Appeals ruled the trial court lacked the authority to vacate Johnson’s initial sentence and to resentence him but otherwise rejected Johnson’s arguments on appeal. Id. at *7. Johnson unsuccessfully pursued a variety of appeals and post-conviction motions. (See Doc. No. 18 at 7-12). The trial court ultimately re-instated Johnson’s original six-year prison term. On August 8, 2019, the trial court also denied Johnson’s motion to withdraw his no contest plea. (Doc. No. 7-1 at 838). The Eighth District Court of Appeals affirmed, reasoning the motion was barred by the doctrine of res judicata. State v. Johnson, 2020-Ohio-3892, 2020 WL 4370158 (Ohio Ct. App. July 30, 2020). Johnson does not object to Judge Knepp’s description of the factual and procedural background of his state court proceedings. Therefore, I adopt those sections of the Report and Recommendation in full. (Doc. No. 18 at 2-15). III. STANDARD Once a magistrate judge has filed a report and recommendation, a party to the litigation may

“serve and file written objections” to the magistrate judge’s proposed findings and recommendations, within 14 days of being served with a copy. 28 U.S.C. § 636(b)(1)(C); Fed.

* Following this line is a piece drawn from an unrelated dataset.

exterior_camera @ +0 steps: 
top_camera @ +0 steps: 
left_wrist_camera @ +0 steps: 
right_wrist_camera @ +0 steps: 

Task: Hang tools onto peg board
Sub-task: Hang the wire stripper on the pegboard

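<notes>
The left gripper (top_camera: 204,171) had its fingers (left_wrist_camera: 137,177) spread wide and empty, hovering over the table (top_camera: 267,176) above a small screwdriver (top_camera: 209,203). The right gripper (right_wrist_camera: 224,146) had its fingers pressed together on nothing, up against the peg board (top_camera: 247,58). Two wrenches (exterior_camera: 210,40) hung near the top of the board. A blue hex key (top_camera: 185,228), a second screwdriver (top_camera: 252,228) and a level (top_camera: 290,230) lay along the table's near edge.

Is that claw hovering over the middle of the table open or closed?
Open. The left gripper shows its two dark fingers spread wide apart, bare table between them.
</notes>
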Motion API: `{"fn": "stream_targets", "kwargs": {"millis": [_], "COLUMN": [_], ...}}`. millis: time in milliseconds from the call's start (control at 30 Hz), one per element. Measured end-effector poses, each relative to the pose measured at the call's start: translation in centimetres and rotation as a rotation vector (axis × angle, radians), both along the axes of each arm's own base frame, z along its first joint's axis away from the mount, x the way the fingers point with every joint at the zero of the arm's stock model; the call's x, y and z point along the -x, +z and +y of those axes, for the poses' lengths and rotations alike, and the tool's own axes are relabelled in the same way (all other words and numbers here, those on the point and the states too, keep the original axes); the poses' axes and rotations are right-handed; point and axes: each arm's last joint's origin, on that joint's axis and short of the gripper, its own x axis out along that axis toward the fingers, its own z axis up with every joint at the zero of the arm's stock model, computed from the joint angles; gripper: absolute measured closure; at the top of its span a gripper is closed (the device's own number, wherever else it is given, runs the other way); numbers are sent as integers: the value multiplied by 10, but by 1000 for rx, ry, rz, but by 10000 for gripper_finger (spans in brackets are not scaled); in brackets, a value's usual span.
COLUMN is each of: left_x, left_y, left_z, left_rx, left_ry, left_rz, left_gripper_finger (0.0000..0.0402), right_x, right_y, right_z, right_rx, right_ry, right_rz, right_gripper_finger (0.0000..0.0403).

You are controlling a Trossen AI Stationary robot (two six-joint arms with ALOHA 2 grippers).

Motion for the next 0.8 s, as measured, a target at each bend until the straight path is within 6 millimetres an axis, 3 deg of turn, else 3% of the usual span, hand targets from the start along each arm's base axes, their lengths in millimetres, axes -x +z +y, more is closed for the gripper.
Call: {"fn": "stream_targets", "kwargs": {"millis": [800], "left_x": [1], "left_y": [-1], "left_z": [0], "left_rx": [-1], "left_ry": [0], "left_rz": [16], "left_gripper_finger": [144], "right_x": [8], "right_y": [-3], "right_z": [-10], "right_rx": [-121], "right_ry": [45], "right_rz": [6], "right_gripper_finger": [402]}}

R. Civ. P. 72(b)(2). Written objections “provide the district court ‘with the opportunity to consider the specific contentions of the parties and to correct any errors immediately’ . . . [and] ‘to focus attention on those issues – factual and legal – that are at the heart of the parties’ dispute.’” Kelly v. Withrow, 25 F.3d 363, 365 (6th Cir. 1994) (quoting United States v. Walters, 638 F.2d 947, 950 (6th Cir. 1981) and Thomas v. Arn, 474 U.S. 140, 147 (1985)). A district court must conduct a de novo review only of the portions of the magistrate judge’s findings and recommendations to which a party has made a specific objection. 28 U.S.C. § 636(b)(1)(C); Fed. R. Civ. P. 72(b)(3). IV. DISCUSSION The Antiterrorism and Effective Death Penalty Act of 1996 (“AEDPA”) prohibits the

issuance of a writ of habeas corpus “with respect to any claim that was adjudicated on the merits in State court proceedings unless the adjudication of the claim: (1) resulted in a decision that was contrary to, or involved an unreasonable application of, clearly established Federal law, as determined by the Supreme Court of the United States; or

(2) resulted in a decision that was based on an unreasonable determination of the facts in light of the evidence presented in the State court proceeding.”

28 U.S.C. § 2254(d). “The prisoner bears the burden of rebutting the state court’s factual findings ‘by clear and convincing evidence.’” Burt v. Titlow, 571 U.S. 12, 18 (2013) (quoting 28 U.S.C. § 2254(e)(1)).